* Problem *
Show every line of the records below that contains the word "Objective".

* Extracted records *
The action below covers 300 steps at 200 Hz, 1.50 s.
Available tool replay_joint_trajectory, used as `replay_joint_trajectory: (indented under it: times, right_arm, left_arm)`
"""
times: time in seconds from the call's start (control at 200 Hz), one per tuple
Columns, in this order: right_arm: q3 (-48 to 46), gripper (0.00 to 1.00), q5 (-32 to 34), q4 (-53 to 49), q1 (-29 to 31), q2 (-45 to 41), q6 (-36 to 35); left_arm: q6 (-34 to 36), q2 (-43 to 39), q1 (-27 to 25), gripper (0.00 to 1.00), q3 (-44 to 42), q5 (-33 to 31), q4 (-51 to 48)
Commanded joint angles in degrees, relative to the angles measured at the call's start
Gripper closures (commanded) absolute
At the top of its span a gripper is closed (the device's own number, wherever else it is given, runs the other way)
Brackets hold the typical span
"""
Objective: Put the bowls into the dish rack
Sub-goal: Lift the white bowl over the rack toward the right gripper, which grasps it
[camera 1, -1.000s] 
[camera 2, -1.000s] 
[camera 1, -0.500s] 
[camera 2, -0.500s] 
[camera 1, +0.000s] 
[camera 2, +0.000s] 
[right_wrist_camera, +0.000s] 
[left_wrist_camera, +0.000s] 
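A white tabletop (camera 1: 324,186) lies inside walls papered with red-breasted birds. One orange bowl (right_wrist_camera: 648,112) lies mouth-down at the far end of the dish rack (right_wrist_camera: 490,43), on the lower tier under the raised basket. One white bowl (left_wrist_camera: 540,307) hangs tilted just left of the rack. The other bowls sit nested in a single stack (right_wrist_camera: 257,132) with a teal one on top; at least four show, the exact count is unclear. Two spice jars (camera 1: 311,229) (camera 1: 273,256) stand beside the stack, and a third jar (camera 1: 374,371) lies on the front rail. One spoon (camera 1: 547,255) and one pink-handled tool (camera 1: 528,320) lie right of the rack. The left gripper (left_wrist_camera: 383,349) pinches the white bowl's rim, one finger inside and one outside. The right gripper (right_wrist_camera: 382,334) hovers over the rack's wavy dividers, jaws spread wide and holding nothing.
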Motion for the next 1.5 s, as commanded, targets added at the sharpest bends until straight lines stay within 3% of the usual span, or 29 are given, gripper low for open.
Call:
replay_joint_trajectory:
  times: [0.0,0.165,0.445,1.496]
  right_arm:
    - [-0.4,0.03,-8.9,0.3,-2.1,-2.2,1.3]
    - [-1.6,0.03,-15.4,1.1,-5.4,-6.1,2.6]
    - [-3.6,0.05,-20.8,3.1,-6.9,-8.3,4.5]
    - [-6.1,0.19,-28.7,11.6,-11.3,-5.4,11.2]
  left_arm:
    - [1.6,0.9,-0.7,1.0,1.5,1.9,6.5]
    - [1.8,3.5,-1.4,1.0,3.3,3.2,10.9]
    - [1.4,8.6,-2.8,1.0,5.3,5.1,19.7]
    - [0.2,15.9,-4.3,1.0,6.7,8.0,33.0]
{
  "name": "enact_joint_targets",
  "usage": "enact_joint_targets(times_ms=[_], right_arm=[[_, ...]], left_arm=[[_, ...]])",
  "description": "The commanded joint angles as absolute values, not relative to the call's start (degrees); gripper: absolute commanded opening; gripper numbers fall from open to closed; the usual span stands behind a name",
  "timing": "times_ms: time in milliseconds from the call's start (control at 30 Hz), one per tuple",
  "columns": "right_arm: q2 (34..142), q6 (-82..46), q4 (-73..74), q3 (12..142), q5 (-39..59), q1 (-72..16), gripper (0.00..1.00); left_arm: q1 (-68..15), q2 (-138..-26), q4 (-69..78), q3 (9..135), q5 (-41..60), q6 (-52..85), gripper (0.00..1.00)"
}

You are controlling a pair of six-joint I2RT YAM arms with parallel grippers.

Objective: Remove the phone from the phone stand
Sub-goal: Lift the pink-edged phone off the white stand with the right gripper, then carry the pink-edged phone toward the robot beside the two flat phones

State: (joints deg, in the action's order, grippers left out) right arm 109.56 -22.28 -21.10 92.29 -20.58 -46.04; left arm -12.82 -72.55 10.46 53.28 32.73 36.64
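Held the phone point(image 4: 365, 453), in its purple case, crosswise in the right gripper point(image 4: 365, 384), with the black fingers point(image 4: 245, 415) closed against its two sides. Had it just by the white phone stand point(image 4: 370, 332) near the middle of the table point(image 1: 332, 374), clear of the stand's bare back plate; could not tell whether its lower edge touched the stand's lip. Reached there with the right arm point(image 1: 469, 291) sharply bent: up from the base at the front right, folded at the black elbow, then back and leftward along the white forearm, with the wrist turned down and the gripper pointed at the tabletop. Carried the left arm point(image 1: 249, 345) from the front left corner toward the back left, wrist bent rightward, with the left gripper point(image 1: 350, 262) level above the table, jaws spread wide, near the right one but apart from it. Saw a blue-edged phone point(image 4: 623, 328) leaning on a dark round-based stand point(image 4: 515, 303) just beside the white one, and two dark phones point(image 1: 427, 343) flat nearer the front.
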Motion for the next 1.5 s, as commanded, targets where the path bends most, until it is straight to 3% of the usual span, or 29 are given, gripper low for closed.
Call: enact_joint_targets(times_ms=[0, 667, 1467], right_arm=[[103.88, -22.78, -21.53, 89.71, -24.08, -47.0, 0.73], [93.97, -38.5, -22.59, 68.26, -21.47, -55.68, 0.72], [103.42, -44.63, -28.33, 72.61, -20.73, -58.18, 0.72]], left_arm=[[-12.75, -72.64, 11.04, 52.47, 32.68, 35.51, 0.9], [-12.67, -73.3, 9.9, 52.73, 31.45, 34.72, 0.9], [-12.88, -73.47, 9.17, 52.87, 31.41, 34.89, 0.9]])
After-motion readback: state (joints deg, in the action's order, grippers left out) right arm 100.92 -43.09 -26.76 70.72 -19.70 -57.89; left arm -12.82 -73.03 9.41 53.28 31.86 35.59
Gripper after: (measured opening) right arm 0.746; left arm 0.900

* Result of this exercise *
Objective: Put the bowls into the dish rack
Objective: Remove the phone from the phone stand

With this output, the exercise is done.